I am creating calendar entries in Microsoft 365 using EWS. I am making direct http calls and creating my own XML files, no library involved. Within the body of the calendar object (i.e. the notes) I need to include UTF-8 sequences for special characters. I thought I had this working, but now including such encoding generates http error 500 with the message that the data failed schema validation.

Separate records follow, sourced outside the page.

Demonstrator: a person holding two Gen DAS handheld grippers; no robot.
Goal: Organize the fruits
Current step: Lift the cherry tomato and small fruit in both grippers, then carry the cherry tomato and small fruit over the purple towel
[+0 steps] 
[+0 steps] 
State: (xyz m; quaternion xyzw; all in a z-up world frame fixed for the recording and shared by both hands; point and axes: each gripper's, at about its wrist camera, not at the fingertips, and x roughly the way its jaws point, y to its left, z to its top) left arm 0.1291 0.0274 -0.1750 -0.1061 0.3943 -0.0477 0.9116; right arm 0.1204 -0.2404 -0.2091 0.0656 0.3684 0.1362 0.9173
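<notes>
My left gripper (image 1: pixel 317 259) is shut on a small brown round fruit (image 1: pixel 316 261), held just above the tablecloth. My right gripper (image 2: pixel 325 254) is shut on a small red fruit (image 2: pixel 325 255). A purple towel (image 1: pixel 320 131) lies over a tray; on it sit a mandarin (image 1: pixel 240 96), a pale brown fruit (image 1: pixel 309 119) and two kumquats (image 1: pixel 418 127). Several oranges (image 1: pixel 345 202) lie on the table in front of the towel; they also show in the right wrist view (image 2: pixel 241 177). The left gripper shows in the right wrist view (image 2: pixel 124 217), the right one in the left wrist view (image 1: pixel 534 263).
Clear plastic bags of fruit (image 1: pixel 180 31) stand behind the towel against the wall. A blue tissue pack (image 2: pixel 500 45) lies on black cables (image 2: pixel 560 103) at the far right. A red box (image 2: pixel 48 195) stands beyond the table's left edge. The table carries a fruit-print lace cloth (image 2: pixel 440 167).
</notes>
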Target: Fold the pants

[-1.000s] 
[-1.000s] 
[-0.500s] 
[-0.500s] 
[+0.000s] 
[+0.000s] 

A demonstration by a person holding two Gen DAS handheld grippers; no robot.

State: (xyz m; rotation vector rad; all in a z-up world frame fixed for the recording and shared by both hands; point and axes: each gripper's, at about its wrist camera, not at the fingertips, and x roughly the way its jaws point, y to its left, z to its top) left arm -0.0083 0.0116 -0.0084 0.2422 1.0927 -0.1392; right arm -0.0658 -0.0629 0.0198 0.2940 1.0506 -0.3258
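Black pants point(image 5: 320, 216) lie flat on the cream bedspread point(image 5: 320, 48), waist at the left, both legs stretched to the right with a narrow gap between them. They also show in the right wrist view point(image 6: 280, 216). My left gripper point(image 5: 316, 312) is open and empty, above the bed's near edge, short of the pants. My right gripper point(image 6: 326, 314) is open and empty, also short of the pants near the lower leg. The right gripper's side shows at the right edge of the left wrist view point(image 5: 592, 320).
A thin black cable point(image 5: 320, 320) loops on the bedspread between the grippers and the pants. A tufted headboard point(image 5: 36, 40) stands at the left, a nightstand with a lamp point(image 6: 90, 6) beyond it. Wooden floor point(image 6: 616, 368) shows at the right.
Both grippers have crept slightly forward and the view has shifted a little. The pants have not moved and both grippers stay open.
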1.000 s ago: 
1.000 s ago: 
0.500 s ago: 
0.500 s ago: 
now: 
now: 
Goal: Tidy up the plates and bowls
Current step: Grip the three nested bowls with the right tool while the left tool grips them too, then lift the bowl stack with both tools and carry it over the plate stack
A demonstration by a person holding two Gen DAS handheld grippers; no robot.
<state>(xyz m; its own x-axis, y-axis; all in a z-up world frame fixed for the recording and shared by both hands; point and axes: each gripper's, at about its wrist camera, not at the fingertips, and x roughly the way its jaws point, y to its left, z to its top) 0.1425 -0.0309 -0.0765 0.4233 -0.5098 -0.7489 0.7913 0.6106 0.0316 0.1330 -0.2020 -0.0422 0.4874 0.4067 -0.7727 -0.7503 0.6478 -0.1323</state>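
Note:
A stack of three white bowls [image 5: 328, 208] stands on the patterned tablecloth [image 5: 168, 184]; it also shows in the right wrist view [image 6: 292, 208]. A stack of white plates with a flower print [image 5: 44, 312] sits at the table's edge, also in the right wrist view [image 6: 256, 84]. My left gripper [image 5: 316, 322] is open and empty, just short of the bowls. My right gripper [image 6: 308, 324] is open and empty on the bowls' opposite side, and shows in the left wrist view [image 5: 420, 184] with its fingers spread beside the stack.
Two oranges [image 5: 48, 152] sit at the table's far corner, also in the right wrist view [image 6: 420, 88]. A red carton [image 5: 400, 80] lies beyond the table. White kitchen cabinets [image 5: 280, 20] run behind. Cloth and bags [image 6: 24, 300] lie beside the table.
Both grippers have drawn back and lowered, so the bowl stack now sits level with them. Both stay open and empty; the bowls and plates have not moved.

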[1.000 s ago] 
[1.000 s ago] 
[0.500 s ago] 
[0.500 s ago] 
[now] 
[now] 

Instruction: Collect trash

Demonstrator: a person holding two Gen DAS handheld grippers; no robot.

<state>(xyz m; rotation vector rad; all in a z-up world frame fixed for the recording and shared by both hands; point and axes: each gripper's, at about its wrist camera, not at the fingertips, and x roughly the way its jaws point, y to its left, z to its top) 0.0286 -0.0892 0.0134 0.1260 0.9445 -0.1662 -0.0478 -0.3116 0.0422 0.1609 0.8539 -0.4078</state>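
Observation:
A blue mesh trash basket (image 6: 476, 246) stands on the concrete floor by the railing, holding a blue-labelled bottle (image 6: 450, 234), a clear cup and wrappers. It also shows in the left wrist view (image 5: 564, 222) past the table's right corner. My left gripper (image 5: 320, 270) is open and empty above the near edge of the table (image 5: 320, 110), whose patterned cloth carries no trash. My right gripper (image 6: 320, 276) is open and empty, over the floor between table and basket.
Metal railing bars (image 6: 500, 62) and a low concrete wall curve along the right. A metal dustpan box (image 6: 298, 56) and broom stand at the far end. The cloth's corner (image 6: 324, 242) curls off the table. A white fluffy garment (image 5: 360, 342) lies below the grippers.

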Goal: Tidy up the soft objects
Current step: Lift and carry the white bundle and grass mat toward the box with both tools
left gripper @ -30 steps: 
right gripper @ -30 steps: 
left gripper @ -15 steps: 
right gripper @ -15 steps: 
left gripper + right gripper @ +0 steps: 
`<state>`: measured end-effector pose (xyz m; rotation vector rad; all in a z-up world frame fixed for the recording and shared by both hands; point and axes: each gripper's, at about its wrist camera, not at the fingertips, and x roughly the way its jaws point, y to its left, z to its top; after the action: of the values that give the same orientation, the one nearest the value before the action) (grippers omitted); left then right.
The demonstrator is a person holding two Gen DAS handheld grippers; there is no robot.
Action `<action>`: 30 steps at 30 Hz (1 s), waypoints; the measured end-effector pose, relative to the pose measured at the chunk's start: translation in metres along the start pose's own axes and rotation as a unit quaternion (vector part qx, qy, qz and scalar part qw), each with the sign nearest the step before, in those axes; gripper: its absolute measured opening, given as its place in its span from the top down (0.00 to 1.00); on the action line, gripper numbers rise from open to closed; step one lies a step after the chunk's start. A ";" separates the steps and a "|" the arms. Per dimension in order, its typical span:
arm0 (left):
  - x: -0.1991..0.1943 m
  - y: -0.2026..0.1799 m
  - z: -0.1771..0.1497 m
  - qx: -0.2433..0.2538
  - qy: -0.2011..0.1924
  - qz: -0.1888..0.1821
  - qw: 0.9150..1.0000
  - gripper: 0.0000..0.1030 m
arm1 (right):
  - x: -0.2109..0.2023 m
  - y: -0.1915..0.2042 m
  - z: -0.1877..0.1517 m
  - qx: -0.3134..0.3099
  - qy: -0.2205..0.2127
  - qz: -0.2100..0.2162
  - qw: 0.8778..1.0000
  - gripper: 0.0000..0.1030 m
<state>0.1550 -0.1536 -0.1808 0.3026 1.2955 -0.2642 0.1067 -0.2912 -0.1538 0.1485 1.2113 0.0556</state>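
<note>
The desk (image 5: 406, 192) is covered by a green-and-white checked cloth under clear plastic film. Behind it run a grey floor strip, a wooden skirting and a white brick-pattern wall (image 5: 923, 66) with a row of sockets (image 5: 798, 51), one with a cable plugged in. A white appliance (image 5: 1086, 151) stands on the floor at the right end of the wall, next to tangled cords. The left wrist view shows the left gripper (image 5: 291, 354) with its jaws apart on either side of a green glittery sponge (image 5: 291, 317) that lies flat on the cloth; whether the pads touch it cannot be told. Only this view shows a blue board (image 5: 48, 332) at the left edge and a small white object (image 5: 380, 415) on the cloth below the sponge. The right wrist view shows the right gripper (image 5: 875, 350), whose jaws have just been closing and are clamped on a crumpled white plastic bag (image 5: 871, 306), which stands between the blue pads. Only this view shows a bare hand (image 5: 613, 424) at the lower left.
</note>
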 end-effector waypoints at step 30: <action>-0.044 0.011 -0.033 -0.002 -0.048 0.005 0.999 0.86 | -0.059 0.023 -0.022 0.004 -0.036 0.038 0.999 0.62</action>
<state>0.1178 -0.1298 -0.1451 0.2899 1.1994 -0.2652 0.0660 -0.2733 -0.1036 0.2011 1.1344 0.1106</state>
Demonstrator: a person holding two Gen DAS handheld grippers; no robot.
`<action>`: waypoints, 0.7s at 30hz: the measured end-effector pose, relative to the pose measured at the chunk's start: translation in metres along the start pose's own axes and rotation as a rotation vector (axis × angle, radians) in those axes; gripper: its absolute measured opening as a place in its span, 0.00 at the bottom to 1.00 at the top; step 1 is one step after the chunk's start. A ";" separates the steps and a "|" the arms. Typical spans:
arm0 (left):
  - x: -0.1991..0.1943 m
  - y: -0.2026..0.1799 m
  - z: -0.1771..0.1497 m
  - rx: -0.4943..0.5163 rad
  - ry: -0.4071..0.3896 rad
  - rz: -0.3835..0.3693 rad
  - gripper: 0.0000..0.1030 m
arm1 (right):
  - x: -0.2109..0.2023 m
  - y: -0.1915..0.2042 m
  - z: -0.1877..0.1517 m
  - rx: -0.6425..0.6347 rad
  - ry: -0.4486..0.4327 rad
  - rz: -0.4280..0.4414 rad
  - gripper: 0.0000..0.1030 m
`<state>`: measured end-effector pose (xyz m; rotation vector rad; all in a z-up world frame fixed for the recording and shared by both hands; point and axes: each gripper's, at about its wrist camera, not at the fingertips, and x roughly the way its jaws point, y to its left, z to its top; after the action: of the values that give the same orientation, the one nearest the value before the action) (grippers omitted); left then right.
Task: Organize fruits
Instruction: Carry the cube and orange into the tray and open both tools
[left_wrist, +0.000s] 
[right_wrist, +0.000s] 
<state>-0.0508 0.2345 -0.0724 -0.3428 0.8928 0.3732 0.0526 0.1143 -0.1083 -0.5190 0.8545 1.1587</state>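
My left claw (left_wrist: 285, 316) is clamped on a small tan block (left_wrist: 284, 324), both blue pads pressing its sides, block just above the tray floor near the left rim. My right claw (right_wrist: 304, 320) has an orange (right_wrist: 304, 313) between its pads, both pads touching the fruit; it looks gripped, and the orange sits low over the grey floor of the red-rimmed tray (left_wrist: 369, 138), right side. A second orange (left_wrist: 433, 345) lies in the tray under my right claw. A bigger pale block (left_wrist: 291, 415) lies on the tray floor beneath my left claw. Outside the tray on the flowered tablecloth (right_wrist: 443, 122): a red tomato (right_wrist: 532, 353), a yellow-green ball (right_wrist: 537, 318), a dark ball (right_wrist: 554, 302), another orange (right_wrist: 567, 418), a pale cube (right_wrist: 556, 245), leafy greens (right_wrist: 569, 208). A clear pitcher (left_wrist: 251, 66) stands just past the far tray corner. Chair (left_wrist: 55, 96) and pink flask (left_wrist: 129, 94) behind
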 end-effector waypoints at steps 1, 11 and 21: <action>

Below is an example of the XML that I am creating. Where I've indicated XYZ, assume that those are the 3 bytes xE2, x82, xAC which is the encoding for a Euro character. This fails validation. If I remove those 3 bytes, it works fine. Note that the XML specifies UTF-8 encoding. I've also set the in the http header "Content-Type: text/xml; charset=utf-8". Any idea how I can specify that EWS should handle UTF-8 characters?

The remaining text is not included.